A number of Cambodian churches and church houses have been destroyed in recent years by disgruntled locals who believed Christianity brought bad luck.

Sun Kim Hun, secretary of state at the Ministry of Cults and Religious Affairs, attributed Cam­bodia’s success in protecting and promoting freedom of worship to the tolerant character of Buddhism, Cambodia’s state religion.

“The enduring goal of Buddhism is peaceful,” he said Sunday. “Bud­dha says conquer anger with love.”

Om Yentieng, human rights advisor to Prime Minister Hun Sen, said that as an independent country, Cambodia is little swayed by criticism or praise from abroad.

“Whenever there is criticism, we are never angry or vengeful. And whenever they say something good about us, we’re never happy, because we never want to be under the control of any country,” he said.

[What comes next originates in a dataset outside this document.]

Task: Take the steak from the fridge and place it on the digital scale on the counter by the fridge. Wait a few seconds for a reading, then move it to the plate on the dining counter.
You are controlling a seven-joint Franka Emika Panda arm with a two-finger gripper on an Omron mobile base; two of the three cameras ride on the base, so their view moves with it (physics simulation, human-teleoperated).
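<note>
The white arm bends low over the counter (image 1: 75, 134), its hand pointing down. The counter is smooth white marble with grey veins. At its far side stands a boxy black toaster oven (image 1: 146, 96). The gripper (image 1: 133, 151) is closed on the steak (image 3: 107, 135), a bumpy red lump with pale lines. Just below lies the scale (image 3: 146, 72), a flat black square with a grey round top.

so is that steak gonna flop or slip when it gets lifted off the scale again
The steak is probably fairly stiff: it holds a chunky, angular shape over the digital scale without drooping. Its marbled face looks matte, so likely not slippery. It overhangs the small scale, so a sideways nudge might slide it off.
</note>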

Muslim Sam Rainsy Party lawmaker Ahmed Yahya said he agreed with the report’s findings but said many Cambodian Muslims were angered by the government’s May 2003 closure of the Om-Alqura Institute after three of its staff were arrested on suspicion of associating with regional terrorist organization Jemaah Islamiyah. Several of the teachers at the institute in Kandal province were subsequently convicted on terrorist charges, and the school reopened in June 2004.

Chea Vannath, former president of the Center for Social Develop­ment, said that the political rights of religious groups are sometimes infringed upon.

“In the 2003 election, it was noted the monks were not allowed to go to vote,” she said.